Deadly Russia blaze: A fire in a large cafe in the Russian city of Kostroma killed 13
people and injured five others on Saturday, local authorities said.
The governor of the Kostroma region, Sergei Sitnikov, said 13 people died in the fire and five more were slightly injured. Kostroma, a riverside city of 270,000, is 210 miles north of Moscow.
The blaze erupted in the early hours after someone apparently used a flare gun, according to the authorities. The Russian state news agency RIA Novosti reported that a brawl erupted in the cafe shortly before the fire, but it wasn’t immediately clear if it had anything to do with the flare gun.

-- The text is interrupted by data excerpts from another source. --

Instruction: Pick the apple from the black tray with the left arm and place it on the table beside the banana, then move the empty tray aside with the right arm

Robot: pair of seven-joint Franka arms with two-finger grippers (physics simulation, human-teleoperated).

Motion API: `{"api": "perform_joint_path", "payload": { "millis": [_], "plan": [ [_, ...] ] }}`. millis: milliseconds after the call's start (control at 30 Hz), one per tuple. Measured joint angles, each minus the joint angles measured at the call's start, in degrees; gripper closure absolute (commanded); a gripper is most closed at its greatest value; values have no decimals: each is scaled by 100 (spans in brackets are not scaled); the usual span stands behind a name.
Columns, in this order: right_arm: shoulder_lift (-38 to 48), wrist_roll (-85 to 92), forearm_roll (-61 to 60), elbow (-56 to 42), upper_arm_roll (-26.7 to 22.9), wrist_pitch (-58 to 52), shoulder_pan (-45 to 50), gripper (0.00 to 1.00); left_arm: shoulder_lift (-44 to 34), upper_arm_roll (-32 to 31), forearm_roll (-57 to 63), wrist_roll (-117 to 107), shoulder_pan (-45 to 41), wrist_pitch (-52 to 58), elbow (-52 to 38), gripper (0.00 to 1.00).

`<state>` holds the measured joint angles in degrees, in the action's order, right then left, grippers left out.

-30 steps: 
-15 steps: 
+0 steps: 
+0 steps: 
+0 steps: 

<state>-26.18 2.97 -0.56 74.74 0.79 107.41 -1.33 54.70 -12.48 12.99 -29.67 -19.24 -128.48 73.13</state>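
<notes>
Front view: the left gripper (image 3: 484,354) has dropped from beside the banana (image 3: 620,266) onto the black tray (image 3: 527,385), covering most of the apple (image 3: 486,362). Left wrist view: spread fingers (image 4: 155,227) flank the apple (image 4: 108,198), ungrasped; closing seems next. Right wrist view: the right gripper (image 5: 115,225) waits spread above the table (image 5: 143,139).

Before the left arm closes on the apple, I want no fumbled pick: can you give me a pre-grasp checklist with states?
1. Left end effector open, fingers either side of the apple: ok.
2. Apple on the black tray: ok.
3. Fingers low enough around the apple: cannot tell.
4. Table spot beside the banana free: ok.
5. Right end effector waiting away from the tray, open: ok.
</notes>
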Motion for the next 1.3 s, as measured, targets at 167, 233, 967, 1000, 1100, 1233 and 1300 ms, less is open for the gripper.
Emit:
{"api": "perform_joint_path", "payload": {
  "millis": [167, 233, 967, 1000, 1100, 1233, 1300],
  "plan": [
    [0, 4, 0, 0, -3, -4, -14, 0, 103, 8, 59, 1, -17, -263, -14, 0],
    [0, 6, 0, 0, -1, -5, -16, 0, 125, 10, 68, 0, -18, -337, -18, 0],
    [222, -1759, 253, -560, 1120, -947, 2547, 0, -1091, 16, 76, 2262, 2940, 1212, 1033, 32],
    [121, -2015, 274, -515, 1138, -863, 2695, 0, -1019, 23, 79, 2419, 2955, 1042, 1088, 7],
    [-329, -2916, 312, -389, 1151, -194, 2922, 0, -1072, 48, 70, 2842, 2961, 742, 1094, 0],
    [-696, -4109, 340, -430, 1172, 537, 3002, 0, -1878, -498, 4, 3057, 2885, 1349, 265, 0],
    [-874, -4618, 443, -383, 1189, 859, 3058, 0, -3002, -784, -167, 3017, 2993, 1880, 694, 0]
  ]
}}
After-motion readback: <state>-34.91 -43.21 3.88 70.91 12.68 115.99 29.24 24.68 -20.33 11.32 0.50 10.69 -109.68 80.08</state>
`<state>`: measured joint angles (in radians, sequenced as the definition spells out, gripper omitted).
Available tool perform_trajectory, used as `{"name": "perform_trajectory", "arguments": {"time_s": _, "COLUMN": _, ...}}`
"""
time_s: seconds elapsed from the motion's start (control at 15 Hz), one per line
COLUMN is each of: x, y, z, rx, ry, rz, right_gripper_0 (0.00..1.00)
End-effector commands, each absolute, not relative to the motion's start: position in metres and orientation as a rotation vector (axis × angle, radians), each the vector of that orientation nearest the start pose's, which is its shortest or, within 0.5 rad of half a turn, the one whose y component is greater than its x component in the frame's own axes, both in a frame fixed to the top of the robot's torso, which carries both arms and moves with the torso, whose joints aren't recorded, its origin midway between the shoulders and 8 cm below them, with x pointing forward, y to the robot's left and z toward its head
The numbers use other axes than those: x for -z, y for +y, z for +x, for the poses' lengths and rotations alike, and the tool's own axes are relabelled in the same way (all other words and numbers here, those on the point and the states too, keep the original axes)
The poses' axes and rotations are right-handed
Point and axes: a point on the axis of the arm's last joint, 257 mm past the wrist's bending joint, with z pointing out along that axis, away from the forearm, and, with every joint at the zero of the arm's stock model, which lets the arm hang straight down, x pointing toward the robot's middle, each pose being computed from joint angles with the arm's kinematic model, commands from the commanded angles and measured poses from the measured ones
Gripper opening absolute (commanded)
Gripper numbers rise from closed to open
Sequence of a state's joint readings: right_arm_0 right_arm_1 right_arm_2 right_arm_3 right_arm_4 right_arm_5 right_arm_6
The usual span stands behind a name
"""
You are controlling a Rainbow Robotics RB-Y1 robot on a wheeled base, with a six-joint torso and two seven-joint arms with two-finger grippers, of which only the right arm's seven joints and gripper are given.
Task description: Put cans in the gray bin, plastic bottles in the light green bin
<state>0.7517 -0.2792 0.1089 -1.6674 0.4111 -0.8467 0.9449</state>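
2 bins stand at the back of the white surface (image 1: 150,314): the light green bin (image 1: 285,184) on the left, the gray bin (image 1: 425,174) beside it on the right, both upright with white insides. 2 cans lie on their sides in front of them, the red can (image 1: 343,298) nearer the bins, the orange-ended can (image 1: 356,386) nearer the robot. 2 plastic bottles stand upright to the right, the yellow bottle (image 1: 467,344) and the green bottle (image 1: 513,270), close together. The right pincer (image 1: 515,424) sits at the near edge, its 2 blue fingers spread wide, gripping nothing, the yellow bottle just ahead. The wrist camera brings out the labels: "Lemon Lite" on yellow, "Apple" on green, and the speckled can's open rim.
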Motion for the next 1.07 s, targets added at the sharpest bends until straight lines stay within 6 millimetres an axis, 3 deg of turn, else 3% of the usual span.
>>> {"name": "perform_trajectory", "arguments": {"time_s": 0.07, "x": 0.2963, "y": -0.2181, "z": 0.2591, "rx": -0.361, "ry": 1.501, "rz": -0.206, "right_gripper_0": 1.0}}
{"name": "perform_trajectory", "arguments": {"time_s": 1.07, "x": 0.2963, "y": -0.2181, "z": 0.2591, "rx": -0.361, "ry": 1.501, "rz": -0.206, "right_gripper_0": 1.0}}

Russia’s Investigative Committee, which investigates major crimes, said a suspect had been detained for allegedly firing the flare gun and that the cafe’s director also was being held.
NY apartment fire: More than three dozen people were injured, two critically, in a fire at a high-rise apartment
building in Manhattan caused by a faulty battery, fire officials said.
The blaze broke out Saturday morning in the 37-story building on East 52nd Street near the East River. Videos posted online showed people hanging out of apartment windows as firefighters used ropes to scale the building and smoke poured out of a window.
Some residents above the floor where the fire started escaped to the roof, fire officials said.
At a news conference, FDNY Commissioner Laura Kavanagh said the fire started in a 20th-floor apartment from a lithium battery connected to an unspecified micromobility device.
Thirty-eight people were injured, including two in critical condition and five in serious condition, fire officials said. Fire officials were not sure how many families were displaced by the fire.
Several people have died in fires linked to micromobility devices in New York. An electric scooter battery
sparked a fire that killed an 8-year-old girl in the Queens borough in September, and a woman and a 5-year-old girl were killed in August in Harlem by a fire blamed on a scooter battery. A fire linked to an e-scooter also killed a 9-year-old boy in Queens in September 2021.
Somalia airstrike: The United States military says it has carried out an airstrike in support of the Somali government’s operations against the al-Shabab extremist group that has killed some of the group’s fighters.
A statement by the U.S. Africa Command on Saturday describes the airstrike as being carried out Thursday in “collective self-defense” and at the request of the Somali army near the town of Cadale, 137 miles north of the capital, Mogadishu.
The U.S. statement says al-Shabab fighters had been attacking Somali military forces. It says the initial assessment is that no civilians were killed.